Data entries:
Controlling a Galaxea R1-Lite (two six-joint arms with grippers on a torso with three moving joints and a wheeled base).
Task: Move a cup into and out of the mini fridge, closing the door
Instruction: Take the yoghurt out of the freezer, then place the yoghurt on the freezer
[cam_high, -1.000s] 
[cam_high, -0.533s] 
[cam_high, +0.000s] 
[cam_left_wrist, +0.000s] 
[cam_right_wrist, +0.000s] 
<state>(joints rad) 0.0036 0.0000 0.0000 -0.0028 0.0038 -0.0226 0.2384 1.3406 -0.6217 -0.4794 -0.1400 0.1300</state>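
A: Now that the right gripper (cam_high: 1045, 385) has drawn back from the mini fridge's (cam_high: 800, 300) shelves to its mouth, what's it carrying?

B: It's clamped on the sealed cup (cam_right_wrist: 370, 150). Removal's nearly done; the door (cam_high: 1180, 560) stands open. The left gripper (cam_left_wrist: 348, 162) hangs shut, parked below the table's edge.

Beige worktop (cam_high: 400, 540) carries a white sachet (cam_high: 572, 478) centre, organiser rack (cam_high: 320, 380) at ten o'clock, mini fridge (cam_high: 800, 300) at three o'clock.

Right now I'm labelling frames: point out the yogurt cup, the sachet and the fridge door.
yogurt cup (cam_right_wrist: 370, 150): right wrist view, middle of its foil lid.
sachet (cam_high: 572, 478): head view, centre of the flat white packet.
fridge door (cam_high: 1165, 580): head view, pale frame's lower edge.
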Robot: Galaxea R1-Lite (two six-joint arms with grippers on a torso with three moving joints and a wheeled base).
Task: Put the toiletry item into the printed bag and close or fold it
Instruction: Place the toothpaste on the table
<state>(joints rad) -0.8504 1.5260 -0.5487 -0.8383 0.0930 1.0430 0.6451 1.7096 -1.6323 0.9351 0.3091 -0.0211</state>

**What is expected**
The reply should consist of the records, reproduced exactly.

**Exercise solution**
Controlling a Galaxea R1-Lite (two six-joint arms with grippers on a torso with three moving joints and a wheeled base).
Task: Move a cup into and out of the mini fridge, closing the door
Instruction: Take the yoghurt out of the freezer, then place the yoghurt on the freezer
[cam_high, -1.000s] 
[cam_high, -0.533s] 
[cam_high, +0.000s] 
[cam_left_wrist, +0.000s] 
[cam_right_wrist, +0.000s] 
<state>(joints rad) 0.0036 0.0000 0.0000 -0.0028 0.0038 -0.0226 0.2384 1.3406 -0.6217 -0.4794 -0.1400 0.1300</state>
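A: Now that the right gripper (cam_high: 1045, 385) has drawn back from the mini fridge's (cam_high: 800, 300) shelves to its mouth, what's it carrying?

B: It's clamped on the sealed cup (cam_right_wrist: 370, 150). Removal's nearly done; the door (cam_high: 1180, 560) stands open. The left gripper (cam_left_wrist: 348, 162) hangs shut, parked below the table's edge.

Beige worktop (cam_high: 400, 540) carries a white sachet (cam_high: 572, 478) centre, organiser rack (cam_high: 320, 380) at ten o'clock, mini fridge (cam_high: 800, 300) at three o'clock.

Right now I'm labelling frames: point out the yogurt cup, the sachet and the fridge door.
yogurt cup (cam_right_wrist: 370, 150): right wrist view, middle of its foil lid.
sachet (cam_high: 572, 478): head view, centre of the flat white packet.
fridge door (cam_high: 1165, 580): head view, pale frame's lower edge.
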Robot: Galaxea R1-Lite (two six-joint arms with grippers on a torso with three moving joints and a wheeled base).
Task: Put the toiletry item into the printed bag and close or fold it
Instruction: Place the toothpaste on the table
<state>(joints rad) -0.8504 1.5260 -0.5487 -0.8383 0.0930 1.0430 0.6451 1.7096 -1.6323 0.9351 0.3091 -0.0211</state>

This exercise has been answered in full.